Mom, Dad: The “Choking Game” Must Be Stopped

By Danny Tyree

Columnist’s note: Let’s get the “But seriously folks…” disclaimer out of the way first. This column’s satirical tone is an exercise in “whistling past the graveyard.” Asphyxiation “games” are deadly serious. Parents must be watchful. The DB Foundation has posted warning signs online at .

According to the San Francisco Chronicle, a recent survey showed that one in seven students at an unnamed Texas college had participated in “The Choking Game” at least once. The goal of the game is to reach a point where blood flow to the head is cut off and the participant feels tingly and euphoric for a few seconds before passing out.

Either alone or in groups, the participants seek this lofty goal by placing plastic bags over their heads, wrapping ropes or other ligatures around their necks, strangling with bare hands or in extreme cases following tuition into the stratosphere.

A Texas school was used in the survey, but the phenomenon is going on across the entire United States. It is not something students discover in college while away from their parents’ watchful eyes; the average age at which the survey respondents started the practice was 14! And it is not just a harmless fad; four years ago the Centers for Disease Control and Prevention (CDC) reported at least 82 deaths among youths up to age 19.

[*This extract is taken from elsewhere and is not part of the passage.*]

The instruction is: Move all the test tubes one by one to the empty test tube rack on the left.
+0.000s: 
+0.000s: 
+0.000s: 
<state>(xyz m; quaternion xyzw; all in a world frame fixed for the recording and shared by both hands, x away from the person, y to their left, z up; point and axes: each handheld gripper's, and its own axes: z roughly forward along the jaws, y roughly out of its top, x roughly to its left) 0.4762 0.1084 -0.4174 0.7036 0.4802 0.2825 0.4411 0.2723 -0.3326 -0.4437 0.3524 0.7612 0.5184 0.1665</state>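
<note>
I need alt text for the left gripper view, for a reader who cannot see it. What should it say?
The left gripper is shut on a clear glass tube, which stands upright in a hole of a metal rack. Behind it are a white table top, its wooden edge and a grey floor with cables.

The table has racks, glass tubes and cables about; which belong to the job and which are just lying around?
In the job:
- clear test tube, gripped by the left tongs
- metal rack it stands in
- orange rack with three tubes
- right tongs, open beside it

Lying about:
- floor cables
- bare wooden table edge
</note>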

Young people call the game by a lot of names, including “Pass Out,” “the Fainting Game” and “Space Monkey.” Adults have their own name for a brief period of euphoria followed by disappointment, remorse and revulsion. It’s called “Inauguration Day.”

The game is widely known among teens, but most grown-ups (including parents, teachers, and physicians) remain blissfully ignorant. (“The Choking Game? Wasn’t that the one with Gene Rayburn and Charles Nelson Reilly? Fun-eee.”) Parents have a hard time accepting that their shaving, driving teens can revert to six-year-old behavior; give them 500-channel cable, give them iPods, give them Xbox — and they play with the plastic bag!

Both males and females participate in the game, but males made up 87 percent of the fatalities in the CDC study. Apparently girls are more interested in being liberated from male chauvinist attitudes than being liberated from their earthly existence. I mean, you never heard Helen Reddy sing, “I am woman, hear me *GAG* CHOKE *SPUTTER* …in numbers too big to ignore!”

If the underground game goes mainstream, the effects on society will be devastating. The time-honored position of club-hopping “wing man” will suddenly be a buddy who smothers you with his armpit. Gold traders will send world financial markets reeling by dumping the precious metal and putting their money into eBay purchases of “G.I. Joe With Kung Fu Grip.” And I don’t think we really need a new Bravo channel reality show in which judges decide whether a victim’s face is more mauve or fuchsia.

Parents, do not let your precious children be swayed by the “advantages” of this pastime. Yes, it’s cheaper than illicit drugs, but only in the short run. And unlike casual sex, it doesn’t lead to unplanned pregnancies. But if your child’s luck runs out, you may never have grandchildren at all!

Research it. Discuss it. Before you’re choking and sobbing in a funeral parlor.